Closed alexcardo closed 12 months ago
Hi @alexcardo , thanks for you question.
So, basically I would recommend to learn more about tiny-lms https://github.com/karpathy/llama2.c
LLAMA is just an architecture based on transformers.
llama.cpp
is an implementation of LLAMA architecture inference that's goal is to inference the models on consumers hardware via quantization and exporting original llama weights to ggml/gguf, that's is a seprate format of storing weights. So it's not compatible with llama2 at the moment. Also the quantized models are not compatible with llama2.c
.
So essentially currently our goal is to not implement full fledged inference of the original or even quantized models. I would say for now the purpose and interest is pure academic learnings
See the quote from Karpathy:
Compared to llama.cpp, I wanted something super simple, minimal, and educational so I chose to hard-code the Llama 2 architecture and just roll one inference file of pure C with no dependencies.
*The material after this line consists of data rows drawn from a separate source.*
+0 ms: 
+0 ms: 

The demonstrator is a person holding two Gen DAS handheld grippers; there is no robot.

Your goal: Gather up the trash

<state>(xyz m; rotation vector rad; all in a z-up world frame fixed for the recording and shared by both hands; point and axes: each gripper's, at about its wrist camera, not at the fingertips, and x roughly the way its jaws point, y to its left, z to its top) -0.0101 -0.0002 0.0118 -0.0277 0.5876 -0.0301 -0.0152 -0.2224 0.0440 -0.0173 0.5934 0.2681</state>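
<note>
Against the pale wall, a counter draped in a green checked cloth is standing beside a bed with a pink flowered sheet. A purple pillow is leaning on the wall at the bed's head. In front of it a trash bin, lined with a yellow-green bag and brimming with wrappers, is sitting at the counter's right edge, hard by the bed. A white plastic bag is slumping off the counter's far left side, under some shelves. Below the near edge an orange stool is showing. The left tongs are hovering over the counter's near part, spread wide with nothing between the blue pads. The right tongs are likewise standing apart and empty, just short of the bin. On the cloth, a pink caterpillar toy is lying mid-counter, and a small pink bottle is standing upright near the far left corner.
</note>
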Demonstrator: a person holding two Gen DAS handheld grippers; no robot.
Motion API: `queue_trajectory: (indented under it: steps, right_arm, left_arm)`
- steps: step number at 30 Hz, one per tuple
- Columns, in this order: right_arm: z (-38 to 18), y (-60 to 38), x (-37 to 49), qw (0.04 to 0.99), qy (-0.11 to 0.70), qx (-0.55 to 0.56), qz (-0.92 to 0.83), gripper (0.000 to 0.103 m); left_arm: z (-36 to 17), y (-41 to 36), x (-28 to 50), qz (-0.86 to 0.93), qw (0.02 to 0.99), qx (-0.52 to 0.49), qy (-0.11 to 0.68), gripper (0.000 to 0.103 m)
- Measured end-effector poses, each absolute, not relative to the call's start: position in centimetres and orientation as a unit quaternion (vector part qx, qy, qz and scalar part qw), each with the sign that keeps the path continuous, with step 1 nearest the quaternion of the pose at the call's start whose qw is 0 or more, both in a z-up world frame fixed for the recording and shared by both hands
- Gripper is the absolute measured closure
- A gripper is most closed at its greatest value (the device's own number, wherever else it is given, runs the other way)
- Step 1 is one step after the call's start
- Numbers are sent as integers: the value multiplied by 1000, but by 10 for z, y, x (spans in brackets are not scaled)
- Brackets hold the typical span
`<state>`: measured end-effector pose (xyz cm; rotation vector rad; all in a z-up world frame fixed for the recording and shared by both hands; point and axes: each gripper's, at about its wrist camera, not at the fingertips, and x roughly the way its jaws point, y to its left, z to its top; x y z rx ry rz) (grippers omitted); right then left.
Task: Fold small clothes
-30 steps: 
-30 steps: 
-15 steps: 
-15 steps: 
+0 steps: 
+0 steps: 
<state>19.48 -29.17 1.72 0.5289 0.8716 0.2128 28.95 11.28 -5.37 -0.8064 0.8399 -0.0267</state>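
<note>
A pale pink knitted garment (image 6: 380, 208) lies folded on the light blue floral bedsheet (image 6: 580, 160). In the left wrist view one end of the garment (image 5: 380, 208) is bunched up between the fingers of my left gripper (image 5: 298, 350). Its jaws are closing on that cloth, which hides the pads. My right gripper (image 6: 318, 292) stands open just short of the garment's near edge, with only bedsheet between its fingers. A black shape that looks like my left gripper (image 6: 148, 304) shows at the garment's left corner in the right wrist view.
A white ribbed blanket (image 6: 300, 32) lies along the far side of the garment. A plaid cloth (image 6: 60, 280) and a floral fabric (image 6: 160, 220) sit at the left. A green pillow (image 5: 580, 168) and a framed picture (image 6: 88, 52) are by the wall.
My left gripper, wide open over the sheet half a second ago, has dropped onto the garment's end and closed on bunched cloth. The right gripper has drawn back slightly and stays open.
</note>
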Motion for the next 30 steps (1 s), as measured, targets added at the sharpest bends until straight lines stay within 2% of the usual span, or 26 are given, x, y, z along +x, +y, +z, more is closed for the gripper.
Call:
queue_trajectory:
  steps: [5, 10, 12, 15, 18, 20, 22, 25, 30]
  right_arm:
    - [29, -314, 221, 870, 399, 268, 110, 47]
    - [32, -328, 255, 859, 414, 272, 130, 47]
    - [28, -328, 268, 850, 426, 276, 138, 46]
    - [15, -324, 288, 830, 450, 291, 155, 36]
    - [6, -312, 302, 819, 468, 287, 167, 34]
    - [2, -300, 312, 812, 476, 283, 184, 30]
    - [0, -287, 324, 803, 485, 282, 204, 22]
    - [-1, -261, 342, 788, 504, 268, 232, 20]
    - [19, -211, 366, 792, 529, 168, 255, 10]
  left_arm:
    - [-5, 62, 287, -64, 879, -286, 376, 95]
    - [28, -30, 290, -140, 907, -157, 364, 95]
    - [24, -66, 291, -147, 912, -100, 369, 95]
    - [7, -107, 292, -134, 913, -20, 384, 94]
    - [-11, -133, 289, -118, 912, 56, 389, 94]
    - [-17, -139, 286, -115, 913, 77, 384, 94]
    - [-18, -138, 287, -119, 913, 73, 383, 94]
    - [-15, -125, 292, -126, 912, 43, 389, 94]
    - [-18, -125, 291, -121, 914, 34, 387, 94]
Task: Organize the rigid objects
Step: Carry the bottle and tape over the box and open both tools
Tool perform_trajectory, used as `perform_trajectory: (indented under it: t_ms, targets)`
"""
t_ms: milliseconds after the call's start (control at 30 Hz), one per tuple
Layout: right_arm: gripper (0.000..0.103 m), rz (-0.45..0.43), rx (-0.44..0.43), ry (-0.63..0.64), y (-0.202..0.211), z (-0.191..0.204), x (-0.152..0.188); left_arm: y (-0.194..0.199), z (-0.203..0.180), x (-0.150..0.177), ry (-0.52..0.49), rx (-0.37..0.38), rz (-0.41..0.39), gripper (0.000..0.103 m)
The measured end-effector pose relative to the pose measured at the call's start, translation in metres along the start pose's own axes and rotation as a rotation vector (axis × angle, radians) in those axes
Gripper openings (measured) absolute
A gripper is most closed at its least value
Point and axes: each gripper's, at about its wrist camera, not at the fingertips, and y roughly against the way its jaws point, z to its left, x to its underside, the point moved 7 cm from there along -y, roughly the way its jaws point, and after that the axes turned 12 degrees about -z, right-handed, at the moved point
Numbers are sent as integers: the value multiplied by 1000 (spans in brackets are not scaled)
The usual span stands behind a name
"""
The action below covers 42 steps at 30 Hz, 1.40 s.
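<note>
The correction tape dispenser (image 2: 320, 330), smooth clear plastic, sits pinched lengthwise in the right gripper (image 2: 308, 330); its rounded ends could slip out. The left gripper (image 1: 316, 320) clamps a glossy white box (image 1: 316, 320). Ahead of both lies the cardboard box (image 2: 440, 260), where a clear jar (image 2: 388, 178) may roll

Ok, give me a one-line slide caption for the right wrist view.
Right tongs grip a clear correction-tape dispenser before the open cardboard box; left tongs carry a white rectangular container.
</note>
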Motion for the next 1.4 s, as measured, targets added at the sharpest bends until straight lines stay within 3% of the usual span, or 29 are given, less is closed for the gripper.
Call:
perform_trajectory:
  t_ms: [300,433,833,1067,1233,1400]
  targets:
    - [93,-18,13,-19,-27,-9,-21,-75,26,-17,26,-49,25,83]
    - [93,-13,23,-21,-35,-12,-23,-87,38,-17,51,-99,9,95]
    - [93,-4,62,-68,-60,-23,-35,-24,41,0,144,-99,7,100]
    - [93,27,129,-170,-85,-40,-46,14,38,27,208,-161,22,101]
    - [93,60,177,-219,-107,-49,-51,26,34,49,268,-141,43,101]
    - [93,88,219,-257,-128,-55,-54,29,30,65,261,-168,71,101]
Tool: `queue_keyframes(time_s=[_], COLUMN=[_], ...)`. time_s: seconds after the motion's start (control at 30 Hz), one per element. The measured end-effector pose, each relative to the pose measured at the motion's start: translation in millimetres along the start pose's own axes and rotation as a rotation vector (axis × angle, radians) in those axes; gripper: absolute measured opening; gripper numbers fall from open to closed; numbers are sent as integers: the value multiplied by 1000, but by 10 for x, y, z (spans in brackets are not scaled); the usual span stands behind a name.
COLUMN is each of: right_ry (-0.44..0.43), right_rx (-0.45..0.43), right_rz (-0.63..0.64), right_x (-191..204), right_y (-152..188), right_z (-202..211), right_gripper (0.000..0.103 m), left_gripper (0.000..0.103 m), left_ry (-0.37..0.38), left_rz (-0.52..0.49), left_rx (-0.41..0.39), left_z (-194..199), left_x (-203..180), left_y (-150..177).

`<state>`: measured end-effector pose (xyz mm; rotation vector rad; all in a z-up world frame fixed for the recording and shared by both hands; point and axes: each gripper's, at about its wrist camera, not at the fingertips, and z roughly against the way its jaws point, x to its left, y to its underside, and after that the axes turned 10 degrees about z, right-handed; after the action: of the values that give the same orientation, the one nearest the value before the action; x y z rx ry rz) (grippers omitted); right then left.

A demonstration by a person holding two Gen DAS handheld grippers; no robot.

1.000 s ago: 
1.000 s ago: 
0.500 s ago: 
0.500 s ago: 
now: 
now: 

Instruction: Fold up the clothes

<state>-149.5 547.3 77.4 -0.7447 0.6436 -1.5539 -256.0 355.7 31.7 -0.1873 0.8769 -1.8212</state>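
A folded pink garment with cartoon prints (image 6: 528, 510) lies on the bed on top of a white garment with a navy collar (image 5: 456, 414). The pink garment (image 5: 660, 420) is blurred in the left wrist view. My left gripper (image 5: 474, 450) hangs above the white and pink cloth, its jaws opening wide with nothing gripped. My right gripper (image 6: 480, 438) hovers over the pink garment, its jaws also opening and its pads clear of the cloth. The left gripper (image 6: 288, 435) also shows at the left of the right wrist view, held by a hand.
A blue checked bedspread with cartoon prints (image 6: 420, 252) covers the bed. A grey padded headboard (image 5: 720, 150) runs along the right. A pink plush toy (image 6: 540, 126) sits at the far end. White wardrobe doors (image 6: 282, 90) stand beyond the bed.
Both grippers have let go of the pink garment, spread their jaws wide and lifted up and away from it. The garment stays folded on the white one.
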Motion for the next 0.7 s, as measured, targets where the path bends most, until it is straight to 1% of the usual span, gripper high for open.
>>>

Ok, I installed mojo, cloned your repo and run the test. It works, congrats! But how all of this relates to LLAMA? Nothing happened when I was trying to run the LLAMA2 itself:
alex@NLDW4-5-20-11:~/ai/llama2.mojo$ mojo llama2.mojo ~/ai/llama.cpp/models/ggml-model-q4_1.bin -s 100 -n 256 -t 0.5 -i "Llama is an animal" num hardware threads: 12 SIMD vector width: 16 checkpoint size: 4238459520 Killed alex@NLDW4-5-20-11:~/ai/llama2.mojo$ mojo llama2.mojo ~/ai/llama.cpp/models/ggml-model-q4_1.bin -s 100 -n 256 -t 4 -i "Llama is an animal" num hardware threads: 12 SIMD vector width: 16 checkpoint size: 4238459520 Killed
I don't know what does it mean -t 0.5 (I suppose threads), I've been trying -t 4 and again without results.
The the clue here is how to run LLAMA 2 using this new language called MOJO. And if you made a MOJO wrapper for the LLAMA/LLAMA2 models, please provide the instruction on how to run the model using this wrapper.
Thank you.